Copper's Healthy Limits Probed

By Marcia Wood
June 21, 2005

Copper keeps the body healthy—especially the brain, blood and bones. But how much copper is too much?

Today's safe "upper limit" for American adults—10 milligrams a day—might need to be downsized, according to a study led by copper expert Judith R. Turnlund, a research chemist with the Agricultural Research Service.

Based at the ARS Western Human Nutrition Research Center at Davis, Calif., Turnlund is trying to fill in knowledge gaps about copper. This essential nutrient is found in such foods as liver, nuts, sunflower seeds and oysters.

In a five-month study to learn more about how the body handles excess copper, Turnlund and co-researchers showed, for the first time, that long-term intake of 7.8 milligrams of copper a day can result in a potentially unhealthy accumulation of this mineral. That's based on analyses of blood, urine and other samples from nine healthy male volunteers, age 27 to 48, who went on the high-copper regimen for approximately 4-1/2 months of the 5-1/2-month investigation.

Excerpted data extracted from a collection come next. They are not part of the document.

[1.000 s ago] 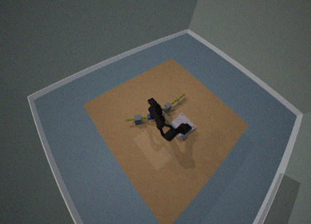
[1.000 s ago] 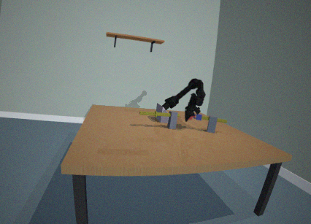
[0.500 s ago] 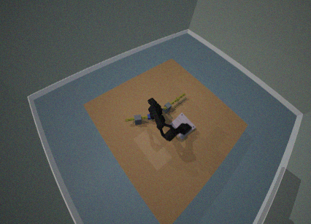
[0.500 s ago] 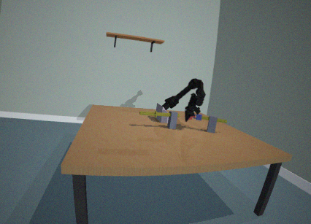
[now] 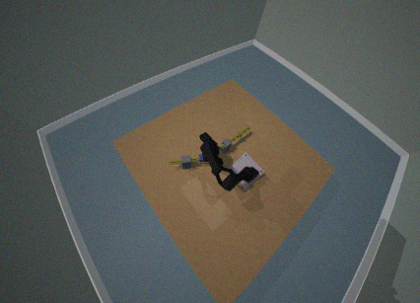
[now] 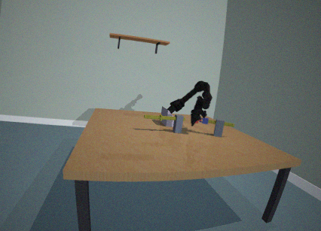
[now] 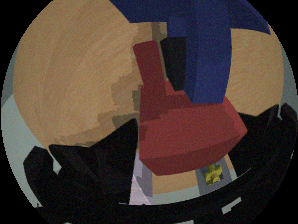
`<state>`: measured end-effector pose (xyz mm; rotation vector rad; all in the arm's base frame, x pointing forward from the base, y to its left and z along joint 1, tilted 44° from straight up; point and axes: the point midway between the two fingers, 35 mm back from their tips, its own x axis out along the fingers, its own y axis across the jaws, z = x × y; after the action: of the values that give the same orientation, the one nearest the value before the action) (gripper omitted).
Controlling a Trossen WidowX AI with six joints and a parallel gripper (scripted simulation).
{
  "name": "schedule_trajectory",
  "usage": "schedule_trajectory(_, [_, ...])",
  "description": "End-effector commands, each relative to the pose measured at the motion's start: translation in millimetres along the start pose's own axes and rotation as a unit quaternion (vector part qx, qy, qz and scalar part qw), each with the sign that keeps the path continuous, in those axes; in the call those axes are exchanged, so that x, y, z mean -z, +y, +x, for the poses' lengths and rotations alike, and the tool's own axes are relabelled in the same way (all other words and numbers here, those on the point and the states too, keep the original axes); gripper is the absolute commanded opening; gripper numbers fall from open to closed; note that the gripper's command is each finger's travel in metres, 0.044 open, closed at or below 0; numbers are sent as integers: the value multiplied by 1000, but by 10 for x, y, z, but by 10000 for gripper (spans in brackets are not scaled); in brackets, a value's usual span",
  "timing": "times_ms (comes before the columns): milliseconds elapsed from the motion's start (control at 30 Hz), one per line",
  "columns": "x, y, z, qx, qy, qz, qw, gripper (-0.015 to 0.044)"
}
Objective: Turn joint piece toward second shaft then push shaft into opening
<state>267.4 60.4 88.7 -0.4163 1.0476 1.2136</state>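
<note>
The red joint piece (image 7: 187, 125) sits on hinges in a blue yoke (image 7: 207, 55) (image 5: 201, 158) (image 6: 204, 121). The yoke ends the first yellow shaft (image 5: 174, 163) (image 6: 229, 124), fixed in a grey block (image 5: 185, 162) (image 6: 218, 129). The second yellow shaft (image 5: 243, 133) (image 6: 152, 117) (image 7: 213, 173) runs through the other grey block (image 5: 226, 145) (image 6: 178, 125) (image 7: 222, 184); its cross-shaped end faces the joint piece. My gripper (image 7: 173, 116) (image 6: 194, 123) is open, its fingers spread around the red piece without gripping it. The opening's direction is hidden.
The wooden table (image 5: 266, 204) (image 6: 151, 156) carries everything. The arm's base stands by a pale plate (image 5: 245, 163) on the near side of the second block in the top view. A wall shelf (image 6: 139, 39) hangs far behind the table.
</note>
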Motion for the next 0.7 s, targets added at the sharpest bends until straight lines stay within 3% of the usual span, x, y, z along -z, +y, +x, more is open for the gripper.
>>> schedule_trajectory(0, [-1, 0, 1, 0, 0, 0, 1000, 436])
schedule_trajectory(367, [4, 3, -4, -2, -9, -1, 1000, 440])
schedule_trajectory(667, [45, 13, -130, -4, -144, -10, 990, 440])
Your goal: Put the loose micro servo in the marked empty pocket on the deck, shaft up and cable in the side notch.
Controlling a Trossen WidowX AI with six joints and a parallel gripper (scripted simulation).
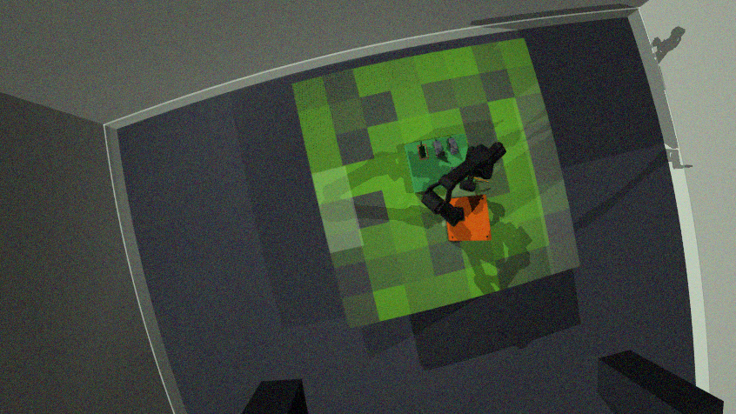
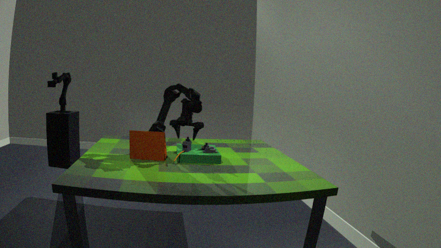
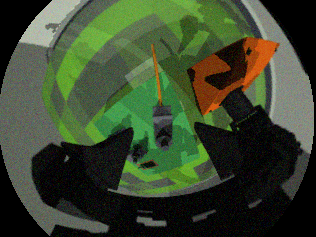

The scientists, for example, found that the high-copper stint lowered one standard measure of the volunteers' levels of antioxidants--healthful compounds that protect cells. The regimen also interfered with some immune system defenses, reducing the volunteers' ability to fight off the Beijing strain of the flu, for instance. And, even though copper excretion increased during the high-copper regimen, the ramped-up excretion rate wasn't sufficient to remove excess copper.

Turnlund and co-researchers Joseph M. Domek, William R. Keyes and Soon K. Kim report their findings in a recent issue of the American Journal of Clinical Nutrition.

The work is of interest to nutrition researchers worldwide, as well as to companies that make vitamin-mineral supplements, and to the Food and Nutrition Board, U.S. National Academy of Sciences, which recommends daily intake levels for must-have nutrients.

ARS is the U.S. Department of Agriculture's chief in-house scientific research agency.